[ISSN 1974-028X]

[REGISTRAZIONE AL TRIBUNALE CIVILE DI ROMA N° 577/2007 DEL 21 DICEMBRE] *

 

N° 210 / GIUGNO 2025 (CCXLI)


ambiente

L’ananas e la sua simbologia
Origini, usi, tradizioni e interpretazioni simboliche

di Giulia Cesarini Argiroffo

 

L’ananas o ananasso (Ananas sativus) è una pianta arbustacea (bassa) tropicale delle Bromeliacee e con lo stesso nome s’indica anche il suo frutto. Ne esistono molte varietà con le proprie peculiarità.

In generale questa pianta ha foglie a rosetta lunghe, strette, aculeate ai bordi, con fiori riuniti in spighe stipate intorno all’asse principale che terminano con un ciuffo di foglie e in mezzo a esse si forma il frutto a sincarpio. Di quest’ultimo ogni pianta ne produce uno solo alla volta, circa ogni 18 mesi ed è simile a una grossa pigna sormontato da un ciuffo di foglie (corona).

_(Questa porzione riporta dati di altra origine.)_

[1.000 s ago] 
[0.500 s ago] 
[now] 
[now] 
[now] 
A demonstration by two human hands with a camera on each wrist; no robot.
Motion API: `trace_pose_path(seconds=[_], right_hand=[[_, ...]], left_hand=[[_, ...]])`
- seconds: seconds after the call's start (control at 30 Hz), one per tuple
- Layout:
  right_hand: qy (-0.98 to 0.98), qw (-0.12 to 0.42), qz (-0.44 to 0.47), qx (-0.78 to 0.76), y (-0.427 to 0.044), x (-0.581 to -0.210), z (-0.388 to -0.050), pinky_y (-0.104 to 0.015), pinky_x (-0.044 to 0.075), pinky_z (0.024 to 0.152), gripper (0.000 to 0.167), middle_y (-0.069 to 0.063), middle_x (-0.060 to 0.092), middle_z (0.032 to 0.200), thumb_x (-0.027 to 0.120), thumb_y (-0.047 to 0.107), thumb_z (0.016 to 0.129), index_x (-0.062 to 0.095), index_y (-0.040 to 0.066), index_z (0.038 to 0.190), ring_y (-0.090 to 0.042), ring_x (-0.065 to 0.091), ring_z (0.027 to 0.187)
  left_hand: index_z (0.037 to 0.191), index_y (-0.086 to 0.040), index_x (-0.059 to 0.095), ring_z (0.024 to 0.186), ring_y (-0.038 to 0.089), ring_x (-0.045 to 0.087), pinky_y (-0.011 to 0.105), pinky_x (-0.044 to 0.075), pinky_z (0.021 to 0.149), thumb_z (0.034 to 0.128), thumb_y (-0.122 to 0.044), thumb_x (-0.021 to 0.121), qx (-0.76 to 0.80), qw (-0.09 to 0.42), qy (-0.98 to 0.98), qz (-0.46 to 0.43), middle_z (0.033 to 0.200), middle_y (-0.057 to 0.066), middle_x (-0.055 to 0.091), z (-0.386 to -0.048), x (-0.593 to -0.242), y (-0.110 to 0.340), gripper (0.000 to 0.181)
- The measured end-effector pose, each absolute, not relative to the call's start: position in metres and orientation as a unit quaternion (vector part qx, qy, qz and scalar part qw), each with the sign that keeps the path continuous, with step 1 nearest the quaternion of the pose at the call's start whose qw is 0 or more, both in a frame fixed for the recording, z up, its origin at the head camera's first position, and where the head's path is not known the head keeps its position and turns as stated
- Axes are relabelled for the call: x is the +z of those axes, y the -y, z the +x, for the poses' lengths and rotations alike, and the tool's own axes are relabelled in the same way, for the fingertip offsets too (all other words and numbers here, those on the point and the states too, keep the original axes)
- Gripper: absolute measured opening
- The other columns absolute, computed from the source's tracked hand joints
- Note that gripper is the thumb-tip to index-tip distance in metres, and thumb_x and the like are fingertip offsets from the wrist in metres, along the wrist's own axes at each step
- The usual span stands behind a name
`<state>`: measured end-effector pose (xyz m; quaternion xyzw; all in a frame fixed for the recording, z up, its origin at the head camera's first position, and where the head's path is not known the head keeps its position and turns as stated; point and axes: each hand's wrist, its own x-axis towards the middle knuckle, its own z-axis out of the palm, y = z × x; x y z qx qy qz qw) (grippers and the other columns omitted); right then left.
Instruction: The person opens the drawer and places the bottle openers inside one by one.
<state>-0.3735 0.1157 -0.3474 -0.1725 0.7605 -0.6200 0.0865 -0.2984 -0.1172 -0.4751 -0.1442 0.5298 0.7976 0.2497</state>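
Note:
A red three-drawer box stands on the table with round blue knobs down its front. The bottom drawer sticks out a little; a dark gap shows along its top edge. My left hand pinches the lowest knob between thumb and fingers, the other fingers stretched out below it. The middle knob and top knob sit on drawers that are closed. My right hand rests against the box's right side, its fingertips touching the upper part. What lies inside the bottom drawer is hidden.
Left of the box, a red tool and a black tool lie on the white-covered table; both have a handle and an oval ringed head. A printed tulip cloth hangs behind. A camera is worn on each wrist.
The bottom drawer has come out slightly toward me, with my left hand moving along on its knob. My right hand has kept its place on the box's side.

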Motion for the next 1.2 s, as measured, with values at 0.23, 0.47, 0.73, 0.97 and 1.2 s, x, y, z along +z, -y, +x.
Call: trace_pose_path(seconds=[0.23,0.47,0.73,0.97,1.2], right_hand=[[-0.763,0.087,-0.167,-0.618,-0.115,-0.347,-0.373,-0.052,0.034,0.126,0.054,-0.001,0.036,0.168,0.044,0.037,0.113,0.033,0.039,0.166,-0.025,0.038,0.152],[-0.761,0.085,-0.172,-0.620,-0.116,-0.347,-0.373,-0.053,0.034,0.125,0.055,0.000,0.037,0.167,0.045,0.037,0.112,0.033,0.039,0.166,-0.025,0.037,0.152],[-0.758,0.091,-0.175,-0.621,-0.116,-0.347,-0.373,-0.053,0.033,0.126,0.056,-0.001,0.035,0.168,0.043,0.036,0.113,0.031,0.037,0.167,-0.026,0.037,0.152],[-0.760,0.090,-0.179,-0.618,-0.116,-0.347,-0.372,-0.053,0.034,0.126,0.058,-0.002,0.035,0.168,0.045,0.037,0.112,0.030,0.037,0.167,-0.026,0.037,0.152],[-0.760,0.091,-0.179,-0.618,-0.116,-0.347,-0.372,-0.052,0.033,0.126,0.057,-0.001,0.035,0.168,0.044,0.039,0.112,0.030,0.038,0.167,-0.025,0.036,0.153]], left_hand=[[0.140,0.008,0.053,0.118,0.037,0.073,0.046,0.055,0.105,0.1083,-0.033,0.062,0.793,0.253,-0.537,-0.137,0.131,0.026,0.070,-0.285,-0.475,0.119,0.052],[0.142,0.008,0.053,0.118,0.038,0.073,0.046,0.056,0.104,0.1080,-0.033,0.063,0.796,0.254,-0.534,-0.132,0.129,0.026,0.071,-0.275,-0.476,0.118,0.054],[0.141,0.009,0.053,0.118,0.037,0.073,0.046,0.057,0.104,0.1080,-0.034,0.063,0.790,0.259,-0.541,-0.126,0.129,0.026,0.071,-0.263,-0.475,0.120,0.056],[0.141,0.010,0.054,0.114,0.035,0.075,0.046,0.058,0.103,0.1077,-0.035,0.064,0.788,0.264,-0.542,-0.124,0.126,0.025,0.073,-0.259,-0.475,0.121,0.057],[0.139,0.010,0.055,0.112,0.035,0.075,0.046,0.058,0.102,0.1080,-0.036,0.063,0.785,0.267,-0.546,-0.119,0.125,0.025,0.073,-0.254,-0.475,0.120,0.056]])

L’esterno è rivestito da una scorza marrone formata da placchette fuse fra loro, l’interno ha una polpa gialla. Una volta staccato dalla pianta solo la buccia del frutto cambia colore, ma non la polpa e il suo contenuto zuccherino. Il frutto è profumato, dolce-acidulo, ricco di vitamine ed’altre proprietà benefiche. Si mangia al naturale, sciroppato, come ingrediente di piatti dolci e agrodolci. Il succo, oltre a essere consumato, si usa in alcuni settori come quello medico e farmacologico. Questa pianta si coltiva principalmente nei Paesi tropicali e subtropicali del mondo. Dalle foglie si ricava una fibra che si adopera per fabbricare corde e tessuti.

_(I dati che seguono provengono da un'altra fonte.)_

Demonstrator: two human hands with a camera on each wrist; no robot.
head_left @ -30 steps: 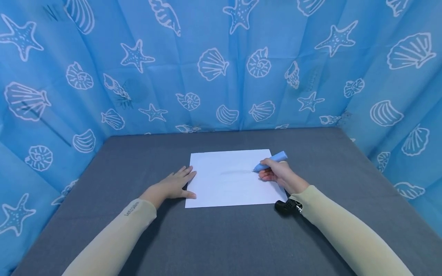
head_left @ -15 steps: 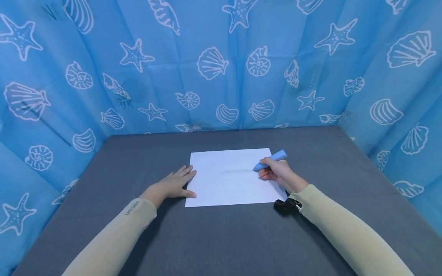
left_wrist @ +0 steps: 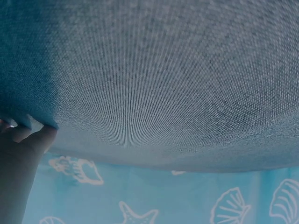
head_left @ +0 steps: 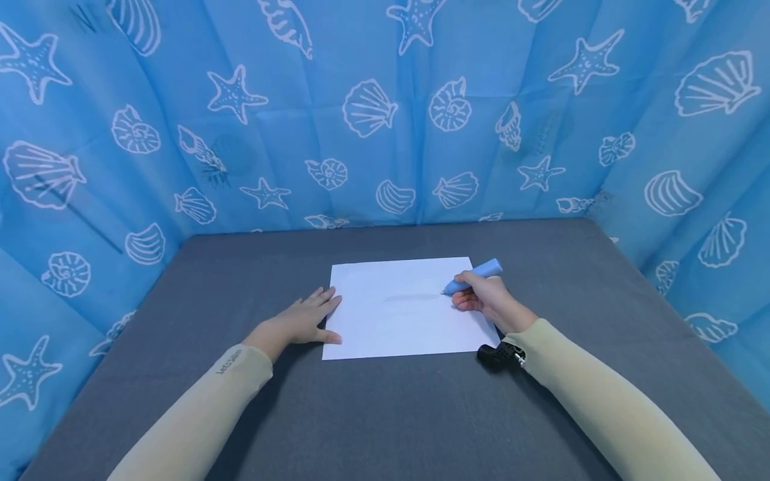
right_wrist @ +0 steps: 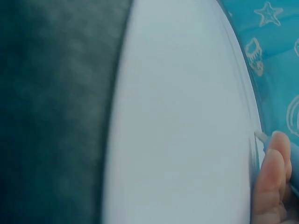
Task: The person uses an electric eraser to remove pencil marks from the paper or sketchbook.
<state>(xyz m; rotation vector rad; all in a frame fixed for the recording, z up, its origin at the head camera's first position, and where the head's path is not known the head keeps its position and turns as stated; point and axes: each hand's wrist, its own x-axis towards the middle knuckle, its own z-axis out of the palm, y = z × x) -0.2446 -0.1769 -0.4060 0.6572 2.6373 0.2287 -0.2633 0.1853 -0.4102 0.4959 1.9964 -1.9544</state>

Come fa presente Dario Bressanini uno degli OGM creati, che per ora ha interesse commerciale limitato, è quello basato sulla modifica della composizione nutrizionale. Ad esempio l’ananas Rosé del Costa Rica dalla polpa rosa della multinazionale Del Monte, autorizzato per la coltivazione nel 2013 negli USA e poi in alcuni altri Paesi.

Attilio Aleotti afferma che furono i nativi del Brasile meridionale e del Paraguay a diffondere l’ananasso in tutto il Sud America. In seguito s’importò anche nei Caraibi e nell’America Centrale, dove lo coltivavano già i Maya e gli Aztechi.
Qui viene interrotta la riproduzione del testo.